Emerging generations (who are describing themselves as religiously unaffiliated at truly alarming rates) are watching to see if Jesus offers anything that helps further the advancement of peace and justice in our common life. The stakes are very high.

The story at the beginning of this article came out of the work of the Evangelical Immigration Table (EIT). When it first went public in 2013, the EIT engaged the broadest cross-section of evangelical leaders since the abolition movement, including the top leadership of the Southern Baptist Convention, Focus on the Family, Sojourners magazine, World Vision, World Relief, the National Association of Evangelicals, the Christian Community Development Association, InterVarsity Christian Fellowship, the Republican-leaning National Hispanic Christian Leadership Council, and the Democratic-leaning Esperanza USA (and many more denominational and nondenominational leaders). The EIT included the whole political spectrum by focusing on a simple core set of Christian principles, and EIT leaders were free to differ on political strategies and policies as long as they could advocate together for legislative leaders to create policies that supported these principles. The principles were not proof texts but rather core biblical values such as the well-being and unity of the family. In the dialogue to form these principles, leaders came together on even more fundamental Christian beliefs such as the call to love as Jesus loved—a love so strong, deep, and wide that it includes enemies and strangers. Imagine the witness of Rev. Dr. Richard Land, president of the Ethics and Religious Liberty Commission of the Southern Baptist Convention, and Rev. Dr. Gabriel Salguero, president of the National Latino Evangelical Coalition, sitting down together to call a believing legislator to love the stranger in his heart before creating policy.

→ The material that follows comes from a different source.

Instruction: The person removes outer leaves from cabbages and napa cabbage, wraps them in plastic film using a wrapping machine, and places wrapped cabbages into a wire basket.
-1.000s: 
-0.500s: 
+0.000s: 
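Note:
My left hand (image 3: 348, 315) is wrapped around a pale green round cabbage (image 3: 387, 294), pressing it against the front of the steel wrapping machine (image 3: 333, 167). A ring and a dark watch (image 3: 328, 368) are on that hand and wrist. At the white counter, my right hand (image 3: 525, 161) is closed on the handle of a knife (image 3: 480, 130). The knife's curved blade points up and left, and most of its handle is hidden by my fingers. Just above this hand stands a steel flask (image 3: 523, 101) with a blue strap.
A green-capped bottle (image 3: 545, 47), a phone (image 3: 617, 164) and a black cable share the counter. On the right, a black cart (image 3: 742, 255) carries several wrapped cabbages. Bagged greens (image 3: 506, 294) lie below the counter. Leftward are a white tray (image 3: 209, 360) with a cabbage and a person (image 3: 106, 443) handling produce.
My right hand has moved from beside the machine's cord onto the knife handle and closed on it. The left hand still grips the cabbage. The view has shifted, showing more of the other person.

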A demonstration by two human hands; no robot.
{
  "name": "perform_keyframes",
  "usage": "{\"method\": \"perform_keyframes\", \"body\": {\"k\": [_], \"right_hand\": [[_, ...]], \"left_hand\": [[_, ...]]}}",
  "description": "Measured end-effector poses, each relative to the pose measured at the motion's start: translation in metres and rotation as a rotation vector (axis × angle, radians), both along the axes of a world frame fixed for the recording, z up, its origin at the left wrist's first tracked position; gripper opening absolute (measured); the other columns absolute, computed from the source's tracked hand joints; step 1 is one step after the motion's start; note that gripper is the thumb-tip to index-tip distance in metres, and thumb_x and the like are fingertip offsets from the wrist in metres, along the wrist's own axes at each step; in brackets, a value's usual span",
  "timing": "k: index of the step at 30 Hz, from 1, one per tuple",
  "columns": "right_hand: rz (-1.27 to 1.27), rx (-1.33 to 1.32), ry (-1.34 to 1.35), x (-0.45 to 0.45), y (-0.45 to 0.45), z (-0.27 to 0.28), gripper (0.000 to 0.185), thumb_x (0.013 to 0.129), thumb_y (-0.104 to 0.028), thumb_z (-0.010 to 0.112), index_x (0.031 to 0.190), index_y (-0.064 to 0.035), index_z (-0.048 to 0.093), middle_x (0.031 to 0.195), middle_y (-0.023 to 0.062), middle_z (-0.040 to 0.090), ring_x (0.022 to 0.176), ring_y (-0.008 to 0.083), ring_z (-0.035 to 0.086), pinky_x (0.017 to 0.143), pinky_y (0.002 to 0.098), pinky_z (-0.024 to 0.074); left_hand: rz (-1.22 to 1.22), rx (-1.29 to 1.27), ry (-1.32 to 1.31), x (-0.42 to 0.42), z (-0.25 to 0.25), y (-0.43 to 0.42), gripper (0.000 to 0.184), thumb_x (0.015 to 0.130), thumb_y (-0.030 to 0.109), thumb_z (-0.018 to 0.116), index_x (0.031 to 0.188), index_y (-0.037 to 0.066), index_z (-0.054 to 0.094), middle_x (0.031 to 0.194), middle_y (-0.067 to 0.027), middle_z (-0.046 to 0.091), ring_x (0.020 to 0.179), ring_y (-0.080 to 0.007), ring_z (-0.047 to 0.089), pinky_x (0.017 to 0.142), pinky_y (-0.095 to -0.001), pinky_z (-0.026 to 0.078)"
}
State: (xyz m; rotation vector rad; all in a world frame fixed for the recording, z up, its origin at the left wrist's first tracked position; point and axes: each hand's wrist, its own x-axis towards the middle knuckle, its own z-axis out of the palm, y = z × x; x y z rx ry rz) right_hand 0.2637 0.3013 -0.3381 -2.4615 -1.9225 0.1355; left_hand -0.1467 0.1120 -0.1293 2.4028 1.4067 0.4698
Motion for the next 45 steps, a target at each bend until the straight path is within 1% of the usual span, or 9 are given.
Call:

The EIT had its first public press conference in the Rayburn Building of the US Senate in June 2013; two days later, President Barack Obama issued the executive order commonly known as DACA (Deferred Action for Childhood Arrivals), which provided a measure of security and support for young immigrants who had been brought to the United States as children. The president privately called EIT principals afterward and let them know that he could not have done it without the bipartisan force they embodied.

Clearly, the work of the Evangelical Immigration Table has not been sufficient to build broader public reconciliation between Christians across the partisan divide in the public arena. Nevertheless, there are lessons to be learned from the EIT as we, in our own corners and contexts, attempt to “go and do likewise.”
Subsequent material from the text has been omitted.